Where the line with "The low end" appears below, start writing out lines exactly, and finish with the line with "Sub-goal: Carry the", which is included; write out nothing else.
(Beginning of Dataset content)
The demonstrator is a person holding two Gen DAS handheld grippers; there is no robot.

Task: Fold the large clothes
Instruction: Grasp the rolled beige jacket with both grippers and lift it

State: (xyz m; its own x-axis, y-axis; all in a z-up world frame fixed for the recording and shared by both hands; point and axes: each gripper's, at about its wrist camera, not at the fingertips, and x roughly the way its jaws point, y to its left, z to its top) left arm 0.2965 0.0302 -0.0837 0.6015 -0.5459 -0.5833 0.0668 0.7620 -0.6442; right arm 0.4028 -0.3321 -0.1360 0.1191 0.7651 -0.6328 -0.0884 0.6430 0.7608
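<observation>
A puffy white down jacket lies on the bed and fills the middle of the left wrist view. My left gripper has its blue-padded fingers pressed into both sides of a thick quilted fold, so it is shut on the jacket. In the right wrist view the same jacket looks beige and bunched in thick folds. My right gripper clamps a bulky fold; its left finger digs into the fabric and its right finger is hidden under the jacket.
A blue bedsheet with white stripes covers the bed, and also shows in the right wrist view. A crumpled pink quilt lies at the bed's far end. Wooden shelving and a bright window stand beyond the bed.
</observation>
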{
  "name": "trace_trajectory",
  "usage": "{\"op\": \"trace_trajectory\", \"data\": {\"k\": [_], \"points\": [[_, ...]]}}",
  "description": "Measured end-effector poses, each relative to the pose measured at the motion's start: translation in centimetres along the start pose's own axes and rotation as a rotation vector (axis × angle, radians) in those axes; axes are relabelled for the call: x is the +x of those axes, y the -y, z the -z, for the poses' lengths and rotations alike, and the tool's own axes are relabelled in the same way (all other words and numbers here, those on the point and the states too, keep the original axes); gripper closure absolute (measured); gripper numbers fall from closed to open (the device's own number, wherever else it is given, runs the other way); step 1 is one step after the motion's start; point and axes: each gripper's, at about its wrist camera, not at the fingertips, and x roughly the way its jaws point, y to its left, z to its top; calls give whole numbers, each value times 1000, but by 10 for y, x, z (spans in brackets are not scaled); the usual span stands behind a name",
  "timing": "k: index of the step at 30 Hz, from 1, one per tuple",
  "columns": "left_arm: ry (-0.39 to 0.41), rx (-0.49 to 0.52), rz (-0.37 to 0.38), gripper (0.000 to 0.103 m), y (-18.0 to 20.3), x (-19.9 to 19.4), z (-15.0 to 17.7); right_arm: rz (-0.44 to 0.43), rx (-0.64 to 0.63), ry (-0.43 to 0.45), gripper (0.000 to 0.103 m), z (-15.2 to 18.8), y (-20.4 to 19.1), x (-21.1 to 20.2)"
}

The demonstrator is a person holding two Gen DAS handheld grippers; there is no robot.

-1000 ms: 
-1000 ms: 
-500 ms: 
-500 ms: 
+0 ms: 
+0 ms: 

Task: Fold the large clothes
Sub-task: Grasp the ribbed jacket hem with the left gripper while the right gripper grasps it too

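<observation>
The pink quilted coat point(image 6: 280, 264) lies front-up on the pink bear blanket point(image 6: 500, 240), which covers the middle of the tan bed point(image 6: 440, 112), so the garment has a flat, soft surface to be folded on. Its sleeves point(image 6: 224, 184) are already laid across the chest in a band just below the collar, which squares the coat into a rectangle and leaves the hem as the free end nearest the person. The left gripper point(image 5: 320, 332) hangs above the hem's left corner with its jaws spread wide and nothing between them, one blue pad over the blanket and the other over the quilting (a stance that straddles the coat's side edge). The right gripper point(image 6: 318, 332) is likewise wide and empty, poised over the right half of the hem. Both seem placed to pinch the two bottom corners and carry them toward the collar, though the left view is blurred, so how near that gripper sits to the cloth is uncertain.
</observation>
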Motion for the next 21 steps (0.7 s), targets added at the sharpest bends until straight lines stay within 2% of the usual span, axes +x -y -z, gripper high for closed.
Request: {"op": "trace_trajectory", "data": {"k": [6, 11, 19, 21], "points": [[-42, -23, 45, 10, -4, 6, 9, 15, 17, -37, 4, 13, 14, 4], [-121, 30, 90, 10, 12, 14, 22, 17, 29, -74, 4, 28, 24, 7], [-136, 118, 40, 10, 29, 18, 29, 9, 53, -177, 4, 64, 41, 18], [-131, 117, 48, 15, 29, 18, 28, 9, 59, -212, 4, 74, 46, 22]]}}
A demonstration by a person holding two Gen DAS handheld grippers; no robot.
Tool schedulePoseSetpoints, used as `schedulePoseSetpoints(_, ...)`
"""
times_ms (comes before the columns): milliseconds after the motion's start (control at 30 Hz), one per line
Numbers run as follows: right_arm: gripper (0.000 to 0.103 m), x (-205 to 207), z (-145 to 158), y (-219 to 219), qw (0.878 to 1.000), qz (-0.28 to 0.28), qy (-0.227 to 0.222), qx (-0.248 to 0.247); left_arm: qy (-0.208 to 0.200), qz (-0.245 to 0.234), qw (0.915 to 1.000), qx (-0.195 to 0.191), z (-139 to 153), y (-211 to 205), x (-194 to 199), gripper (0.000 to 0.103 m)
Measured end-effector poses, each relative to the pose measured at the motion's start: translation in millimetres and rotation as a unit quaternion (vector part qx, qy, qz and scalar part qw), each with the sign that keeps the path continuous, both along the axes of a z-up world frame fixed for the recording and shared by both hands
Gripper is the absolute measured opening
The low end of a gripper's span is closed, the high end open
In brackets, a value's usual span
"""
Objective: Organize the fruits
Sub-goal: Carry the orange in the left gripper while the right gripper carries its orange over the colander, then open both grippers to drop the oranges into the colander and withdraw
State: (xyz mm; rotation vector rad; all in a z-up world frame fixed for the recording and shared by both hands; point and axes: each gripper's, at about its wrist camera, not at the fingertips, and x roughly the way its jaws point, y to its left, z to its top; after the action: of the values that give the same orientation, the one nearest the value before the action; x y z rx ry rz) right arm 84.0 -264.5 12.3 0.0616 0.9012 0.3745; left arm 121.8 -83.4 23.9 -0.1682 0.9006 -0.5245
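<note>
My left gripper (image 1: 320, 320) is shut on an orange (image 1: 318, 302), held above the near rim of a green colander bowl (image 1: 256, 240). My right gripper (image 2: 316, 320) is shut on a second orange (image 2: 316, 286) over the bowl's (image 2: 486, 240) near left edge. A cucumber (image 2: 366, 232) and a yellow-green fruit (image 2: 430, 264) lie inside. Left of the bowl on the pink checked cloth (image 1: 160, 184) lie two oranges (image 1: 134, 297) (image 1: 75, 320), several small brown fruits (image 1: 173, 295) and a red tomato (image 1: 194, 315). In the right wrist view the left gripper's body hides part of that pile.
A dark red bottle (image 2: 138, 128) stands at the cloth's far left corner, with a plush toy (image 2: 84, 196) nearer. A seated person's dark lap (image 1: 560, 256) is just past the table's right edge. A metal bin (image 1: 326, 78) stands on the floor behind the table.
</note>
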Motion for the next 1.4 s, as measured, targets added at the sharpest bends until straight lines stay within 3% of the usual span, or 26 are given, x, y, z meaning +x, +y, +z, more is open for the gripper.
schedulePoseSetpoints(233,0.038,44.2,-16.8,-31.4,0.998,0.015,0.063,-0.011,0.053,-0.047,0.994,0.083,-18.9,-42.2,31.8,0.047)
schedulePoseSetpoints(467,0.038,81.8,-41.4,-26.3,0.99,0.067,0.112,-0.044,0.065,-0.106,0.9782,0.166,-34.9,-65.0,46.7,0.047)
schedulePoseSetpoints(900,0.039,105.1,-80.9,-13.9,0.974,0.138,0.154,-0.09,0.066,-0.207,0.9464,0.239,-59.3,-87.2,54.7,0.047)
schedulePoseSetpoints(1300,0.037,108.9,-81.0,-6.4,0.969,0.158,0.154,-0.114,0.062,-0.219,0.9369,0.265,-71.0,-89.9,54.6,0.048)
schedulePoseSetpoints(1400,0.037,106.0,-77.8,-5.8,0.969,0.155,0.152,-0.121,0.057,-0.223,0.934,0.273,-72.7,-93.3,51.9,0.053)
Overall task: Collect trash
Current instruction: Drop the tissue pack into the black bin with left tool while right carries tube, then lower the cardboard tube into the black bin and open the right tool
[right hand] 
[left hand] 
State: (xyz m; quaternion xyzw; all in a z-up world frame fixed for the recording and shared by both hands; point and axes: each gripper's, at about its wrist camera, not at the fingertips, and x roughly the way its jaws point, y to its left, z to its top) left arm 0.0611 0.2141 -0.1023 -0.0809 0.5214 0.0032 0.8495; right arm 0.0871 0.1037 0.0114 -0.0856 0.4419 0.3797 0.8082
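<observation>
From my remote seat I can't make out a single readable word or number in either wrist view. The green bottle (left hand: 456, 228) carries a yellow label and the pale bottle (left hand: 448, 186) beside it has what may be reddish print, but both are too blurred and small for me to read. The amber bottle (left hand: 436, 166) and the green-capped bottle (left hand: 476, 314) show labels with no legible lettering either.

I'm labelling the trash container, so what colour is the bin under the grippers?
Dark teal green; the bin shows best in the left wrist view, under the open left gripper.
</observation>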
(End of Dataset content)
> [Solution to this exercise]
The low end of a gripper's span is closed, the high end open
In brackets, a value's usual span
"""
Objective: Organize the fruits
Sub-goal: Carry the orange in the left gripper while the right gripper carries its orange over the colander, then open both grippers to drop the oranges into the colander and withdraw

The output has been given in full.